Co prawda trochę się spóźniłem, bo wyścig już się zaczął, ale i tak napiszę.
Dziś odbył się pierwszy etap i wygrał go Thijsen. Był jednym z faworytów także bez niespodzianki. Szczerze mówiąc przez chwilę myślałem, że Bayer dojedzie, bo PCS pokazywał, że ma 2:15 sekund na 33km do mety. Pewnie to był błąd jakich wiele na tej stronie. Dzień z krótką historią, ale czuć, że sezon się rozkręca.
Jutro czeka nas królewski etap i podjazd na Alto da Foia.
Profil jak każdy widzi nie jest szczególnie zatrważający, ale i tak najstraszniejszy z możliwych jak już wspomniał
@El_Pisolero. Tak jak inni liczę, że Visma coś zdziała już na Alferce i Pombie. Inaczej czeka nas beton i pewnie sprint bez większej historii.
Na trzecim etapie mamy sprint. Etap pewnie podobny do dzisiejszego. Ucieczka zawiązana na początku etapu, uciekanie przez sto-kilkadziesiąt kilometrów i w końcu złapanie przez peleton przed sprintem. Istnieje jednak małe prawdopodobieństwo, że będzie duża ucieczka, która na niekategoryzowanych hopkach i na dwóch podjazdach odpowiednio 4 i 3 kategorii wyrobi sobie odpowiednio dużą przewagę.

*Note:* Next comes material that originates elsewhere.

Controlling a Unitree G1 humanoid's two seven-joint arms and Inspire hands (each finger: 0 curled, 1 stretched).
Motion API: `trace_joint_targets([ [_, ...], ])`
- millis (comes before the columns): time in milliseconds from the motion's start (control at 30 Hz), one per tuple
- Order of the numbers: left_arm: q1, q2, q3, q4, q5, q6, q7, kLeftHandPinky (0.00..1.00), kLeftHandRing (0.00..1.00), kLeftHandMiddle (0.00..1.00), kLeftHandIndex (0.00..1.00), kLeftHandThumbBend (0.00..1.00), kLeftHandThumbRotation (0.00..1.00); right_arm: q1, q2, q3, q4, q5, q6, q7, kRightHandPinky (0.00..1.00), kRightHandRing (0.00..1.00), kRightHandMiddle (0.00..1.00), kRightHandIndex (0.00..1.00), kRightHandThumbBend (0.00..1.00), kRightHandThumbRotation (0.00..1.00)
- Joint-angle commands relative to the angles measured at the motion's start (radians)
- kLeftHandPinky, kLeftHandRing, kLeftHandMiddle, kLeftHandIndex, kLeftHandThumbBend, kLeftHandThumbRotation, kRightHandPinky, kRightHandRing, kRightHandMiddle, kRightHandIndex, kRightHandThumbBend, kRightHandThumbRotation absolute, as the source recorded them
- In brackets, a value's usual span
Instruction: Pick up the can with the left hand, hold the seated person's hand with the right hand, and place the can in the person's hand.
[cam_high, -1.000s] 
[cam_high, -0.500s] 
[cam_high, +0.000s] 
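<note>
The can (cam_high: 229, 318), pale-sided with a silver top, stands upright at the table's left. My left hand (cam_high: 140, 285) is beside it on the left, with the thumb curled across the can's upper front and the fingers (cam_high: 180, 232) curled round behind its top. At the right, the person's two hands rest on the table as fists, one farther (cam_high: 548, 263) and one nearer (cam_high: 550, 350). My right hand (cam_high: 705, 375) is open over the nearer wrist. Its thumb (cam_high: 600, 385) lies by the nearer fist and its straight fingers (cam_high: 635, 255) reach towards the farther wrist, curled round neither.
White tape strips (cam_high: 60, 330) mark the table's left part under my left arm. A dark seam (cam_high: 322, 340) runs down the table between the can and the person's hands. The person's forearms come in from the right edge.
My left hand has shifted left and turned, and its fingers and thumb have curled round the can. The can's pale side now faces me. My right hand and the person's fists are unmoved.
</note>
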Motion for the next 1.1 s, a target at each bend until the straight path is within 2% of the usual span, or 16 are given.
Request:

Jednak taki scenariusz graniczy z cudem.
Czwarty etap to czasówka. Tym razem średniej długości, bo tylko 22km. Jak już @El_Pisolero pisał jedna z najbardziej prestiżowych w sezonie. Nic dziwnego skoro na starcie mamy Kuenga, Gannę, Van Aerta i Evenepoela. Z Van Aertem to zobaczymy jak będzie, ale i tak zapowiada się na niesamowite ściganie, nawet jeśli ten nie poprawił formy na ITT od poprzedniego sezonu. Faworytem dla mnie Remco.
Piąty etap to finał na Alto do Malhao. Tutaj raczej tradycyjny sprint pod górę, nie ma miejsca na robienie większych różnic.
Jeśli różnice będą małe ten etap będzie kluczowy.
Jeśli chodzi o faworytów wyścigu to dla mnie tak:
Evenepoel
Kuss
Healy, Bagioli, TGH
Del Toro, Hirschi, Pidcock, Sheffield
Madouas, Van Aert, Ganna
Wydaje mi się, że większość oczywista.
Kuss dostał ode mnie tak dużo, bo myślę, że Visma zacznie zabawę jeszcze przed finałowym podjazdem i też po części z mojej sympatii.
Profili w większości nie wstawiałem, poza tym jednym, jutrzejszym, bo El_Pisolero już wstawił.